PROBLEM TO SOLVE: Check each line of the material below, and copy it if it holds the string "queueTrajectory".

• • • •

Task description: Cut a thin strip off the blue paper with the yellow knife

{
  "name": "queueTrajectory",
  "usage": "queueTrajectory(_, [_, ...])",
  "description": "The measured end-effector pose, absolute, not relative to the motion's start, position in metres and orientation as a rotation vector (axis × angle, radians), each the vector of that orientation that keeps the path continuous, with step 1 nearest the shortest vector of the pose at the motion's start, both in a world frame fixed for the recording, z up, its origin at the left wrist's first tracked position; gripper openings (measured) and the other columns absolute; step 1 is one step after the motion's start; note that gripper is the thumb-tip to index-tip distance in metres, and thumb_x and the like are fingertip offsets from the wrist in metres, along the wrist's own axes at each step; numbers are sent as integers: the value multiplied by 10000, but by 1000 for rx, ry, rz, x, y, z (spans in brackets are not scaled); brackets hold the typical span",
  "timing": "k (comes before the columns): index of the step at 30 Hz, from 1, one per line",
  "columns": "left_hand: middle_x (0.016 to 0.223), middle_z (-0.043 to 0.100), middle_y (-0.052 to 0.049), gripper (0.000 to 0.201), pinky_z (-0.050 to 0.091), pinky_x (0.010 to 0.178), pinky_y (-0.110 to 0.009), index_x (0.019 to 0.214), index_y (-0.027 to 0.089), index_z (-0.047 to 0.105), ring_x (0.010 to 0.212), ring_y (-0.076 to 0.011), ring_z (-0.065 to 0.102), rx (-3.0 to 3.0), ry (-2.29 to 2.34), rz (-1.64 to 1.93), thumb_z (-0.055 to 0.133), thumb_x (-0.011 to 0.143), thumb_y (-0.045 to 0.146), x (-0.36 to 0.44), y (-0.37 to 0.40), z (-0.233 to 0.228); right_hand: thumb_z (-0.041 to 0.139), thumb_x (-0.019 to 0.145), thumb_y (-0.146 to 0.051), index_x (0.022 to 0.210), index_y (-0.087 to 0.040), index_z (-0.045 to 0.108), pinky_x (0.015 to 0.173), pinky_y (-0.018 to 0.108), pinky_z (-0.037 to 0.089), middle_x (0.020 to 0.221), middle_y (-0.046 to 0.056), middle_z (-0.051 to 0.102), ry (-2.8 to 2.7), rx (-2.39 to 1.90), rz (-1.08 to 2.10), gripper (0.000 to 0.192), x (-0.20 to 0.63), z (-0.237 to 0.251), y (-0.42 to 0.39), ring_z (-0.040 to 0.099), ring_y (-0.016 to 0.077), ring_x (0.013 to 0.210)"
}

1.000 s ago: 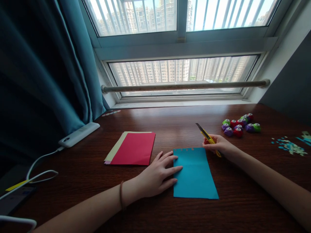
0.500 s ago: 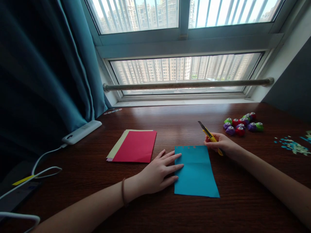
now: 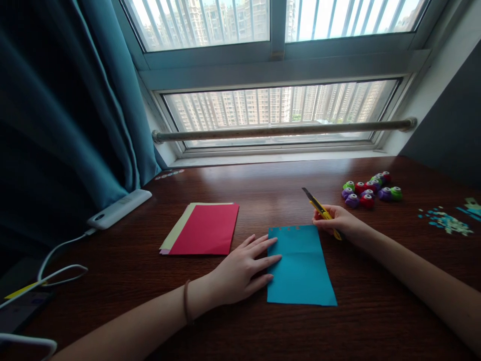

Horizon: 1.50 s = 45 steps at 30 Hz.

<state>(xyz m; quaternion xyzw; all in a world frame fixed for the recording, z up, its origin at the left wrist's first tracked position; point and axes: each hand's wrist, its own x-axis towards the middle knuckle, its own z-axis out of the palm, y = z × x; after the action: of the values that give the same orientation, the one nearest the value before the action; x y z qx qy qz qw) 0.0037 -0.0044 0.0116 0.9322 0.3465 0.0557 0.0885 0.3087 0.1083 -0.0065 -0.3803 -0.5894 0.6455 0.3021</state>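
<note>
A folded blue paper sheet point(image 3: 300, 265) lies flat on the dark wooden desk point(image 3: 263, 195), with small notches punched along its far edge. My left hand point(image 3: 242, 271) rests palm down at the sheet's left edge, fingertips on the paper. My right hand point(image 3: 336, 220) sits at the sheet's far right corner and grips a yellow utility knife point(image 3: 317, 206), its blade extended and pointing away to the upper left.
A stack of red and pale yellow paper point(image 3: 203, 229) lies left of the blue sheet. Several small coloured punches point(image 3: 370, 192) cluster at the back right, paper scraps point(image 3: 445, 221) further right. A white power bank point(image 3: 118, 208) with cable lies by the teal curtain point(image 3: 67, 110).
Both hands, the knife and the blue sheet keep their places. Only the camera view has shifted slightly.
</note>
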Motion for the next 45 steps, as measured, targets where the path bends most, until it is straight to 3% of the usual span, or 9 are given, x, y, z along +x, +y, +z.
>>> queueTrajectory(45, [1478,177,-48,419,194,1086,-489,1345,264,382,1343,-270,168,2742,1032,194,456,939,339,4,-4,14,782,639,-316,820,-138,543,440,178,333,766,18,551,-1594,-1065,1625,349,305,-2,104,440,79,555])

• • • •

TASK ANSWER:
  "name": "queueTrajectory",
  "usage": "queueTrajectory(_, [_, ...])",
>>> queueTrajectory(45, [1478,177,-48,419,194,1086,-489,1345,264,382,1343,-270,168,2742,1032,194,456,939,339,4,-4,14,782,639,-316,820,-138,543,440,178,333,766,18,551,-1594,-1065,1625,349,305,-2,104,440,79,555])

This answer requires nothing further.